Brian:You know, I would call this basically what God is going to be able to accomplish through Christ to give us forgiveness of sins in an ongoing.
Brian:So the idolatry of our hearts.
Brian:However we want to see that no longer will be the consistent issue that we're dealing with, but it can be done away with because of Christ's sacrifice.
Brian:And I usually would use the word sanctification for this.
Brian:So not only is it that he is freeing us from our sins, but through the power of God, the Spirit begins to enter us and begins to transform us to be holy people as well, so that the idols are done away with in that.
Brian:So this idea of the spirit of impurity will be removed from the land.
Brian:Right.
Brian:That's kind of what he's talking about.
Brian:He's talking about when the Messiah comes, we're going to take care of all of these kind of issues that we have dealt with in the past.
Brian:Now what's a little bit more difficult is this.
Brian:I will remove the impurities from the land.
Brian:But before that, he says, I will remove both the prophets and the spirit of impurity from the land.
Brian:Now, I think he doesn't call them false prophets here, he just calls them prophets prophets.
Brian:So there's two ways we can understand this.
Brian:And I'll go ahead.
Brian:I was going to save one for a little bit later, but let me just kind of suggest at least two ways.
Brian:There's at least probably a thousand ways we can understand this, but at least two ways we can understand this.
Brian:Is one, that these are false prophets.
Brian:Like we see in Jeremiah, one of the issues that Jeremiah has.
Brian:Right?
Brian:Yeah.
Brian:Good.
Ryan:They tell you you're going to get out of this and it's going to be easy.
Ryan:And he's like, nope, they're lying to you.
Brian:So they're lying.
Brian:You need to, you know, even if the message you don't want to hear, you need to listen to the truth of God rather than to false prophets who are just basically telling you what you want to hear.
Brian:And so it could be talking specifically here about false prophets.
Brian:The other way to understand this would be basically along this lines that there's coming a time.
Brian:And I'll look at it a little bit later because we're going to.
Brian:This is just mentioned here, but I think we're going to get some other ideas a bit later.
Brian:It could be a reference to this idea.
Brian:There will no longer be any need for prophets, that any prophet a good one or a bad one.

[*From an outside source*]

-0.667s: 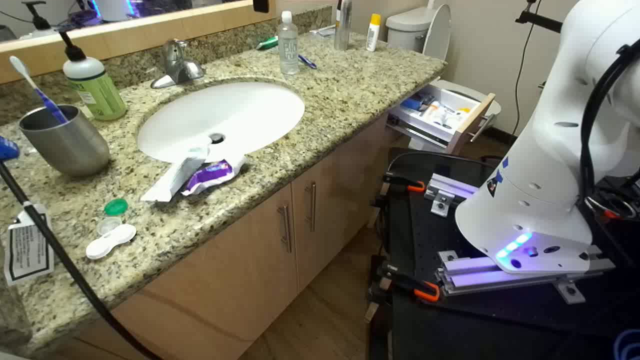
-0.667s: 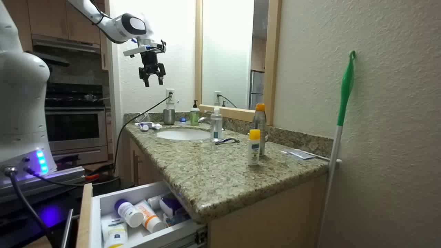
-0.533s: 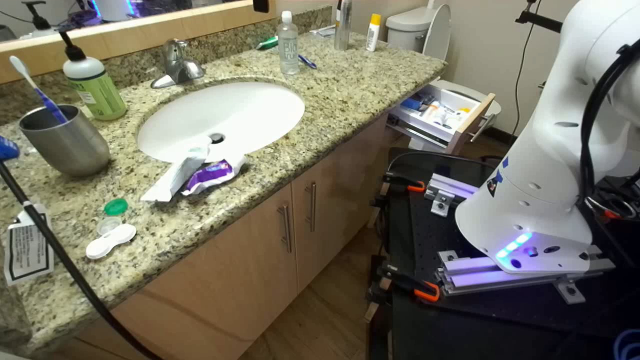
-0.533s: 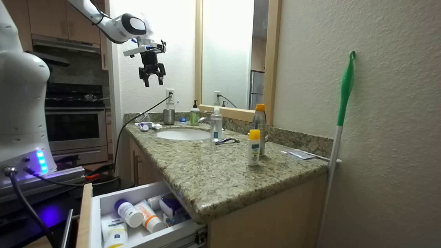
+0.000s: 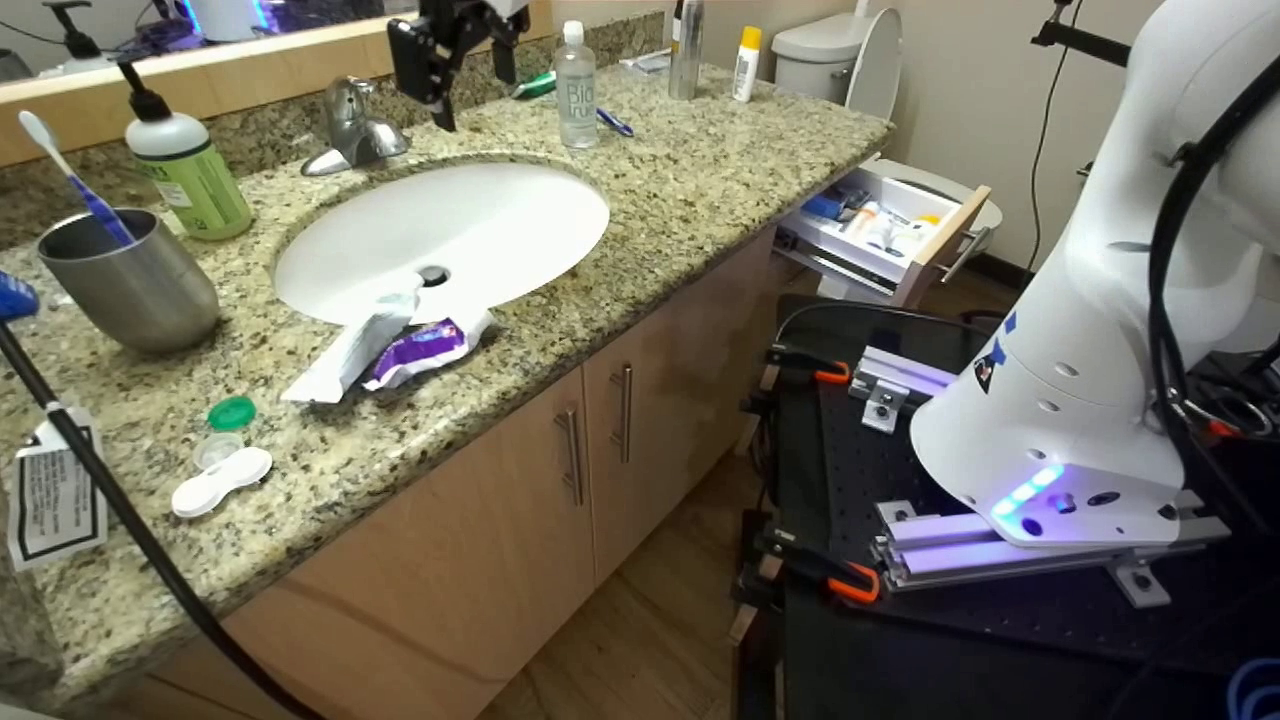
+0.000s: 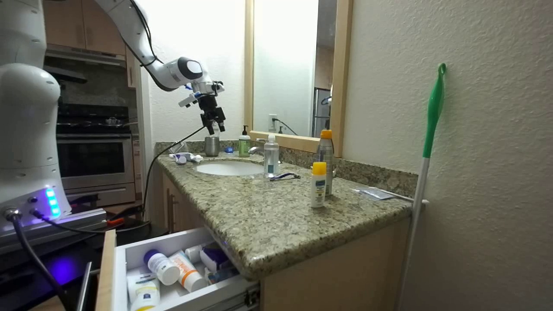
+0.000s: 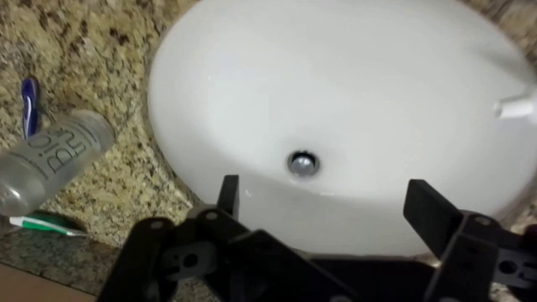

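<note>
Tool: black two-finger gripper (image 7: pixel 324 191) hangs in the air above the speckled tan granite counter (image 7: pixel 109 54), fingertips angled down, jaws spread wide; white ceramic shows through the gap.

Nearest below the gripper: white oval ceramic sink basin (image 7: pixel 293 84), apart from the fingertips. Its round metal drain (image 7: pixel 303 163) is seen just past the fingertips and between them (off-centre, closer to one finger).

Clear cylindrical plastic bottle with dark lettering (image 7: pixel 58 157): to one side, outside the gripper's span and apart from it; upright in both exterior views. Slim blue handle-shaped item (image 7: pixel 29 107) beside the bottle. Slender green-and-white item (image 7: pixel 46 224) on the bottle's other side, by the granite backsplash (image 7: pixel 54 249).

In an exterior view the gripper appears between the bottle and the shiny chrome faucet (image 5: pixel 360 140). Lower than the gripper and well apart from it, at the basin's rim: crumpled white tube-like item (image 5: pixel 345 350) next to a white-and-purple packet (image 5: pixel 425 350). Also well apart: brushed-metal cup (image 5: pixel 135 290) holding a blue-and-white toothbrush (image 5: pixel 85 195).
</note>
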`<state>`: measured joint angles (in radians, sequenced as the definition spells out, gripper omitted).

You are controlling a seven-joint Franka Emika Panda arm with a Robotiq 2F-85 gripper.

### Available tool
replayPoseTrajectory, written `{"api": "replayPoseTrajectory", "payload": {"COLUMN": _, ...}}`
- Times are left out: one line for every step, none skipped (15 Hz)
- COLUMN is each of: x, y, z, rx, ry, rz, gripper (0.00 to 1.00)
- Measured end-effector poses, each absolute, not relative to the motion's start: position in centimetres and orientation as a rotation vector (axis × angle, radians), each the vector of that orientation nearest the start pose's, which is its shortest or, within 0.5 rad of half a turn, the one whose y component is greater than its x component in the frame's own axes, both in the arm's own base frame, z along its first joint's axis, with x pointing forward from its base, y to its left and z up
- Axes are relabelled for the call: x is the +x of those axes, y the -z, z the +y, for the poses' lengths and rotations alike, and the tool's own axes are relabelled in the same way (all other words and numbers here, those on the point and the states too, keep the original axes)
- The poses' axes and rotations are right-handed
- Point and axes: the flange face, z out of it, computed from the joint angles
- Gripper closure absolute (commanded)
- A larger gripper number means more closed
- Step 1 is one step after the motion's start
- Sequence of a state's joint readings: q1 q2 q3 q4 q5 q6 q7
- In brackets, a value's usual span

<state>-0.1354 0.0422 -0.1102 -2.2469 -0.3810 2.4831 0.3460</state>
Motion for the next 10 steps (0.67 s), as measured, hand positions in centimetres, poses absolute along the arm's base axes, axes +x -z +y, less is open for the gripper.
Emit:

Brian:Because if you think about it, when prophets arise, it's in times of difficulty.
Brian:Right.
Brian:And so if the Messianic age comes and the Messiah has made everything right, we don't even need prophets anymore.
Brian:Right.
Ryan:So it could be what is left to prophesy.
Brian:Exactly.
Brian:If impurity is done away with then speaking against that isn't necessarily an issue as well.
Brian:So it can be understood in either of those ways.
Brian:Now I'm going to tell you what I think.
Brian:I think it's the false prophets, and I think verse three and what follows kind of leans that way.
Brian:So go ahead and read verse three, if you would.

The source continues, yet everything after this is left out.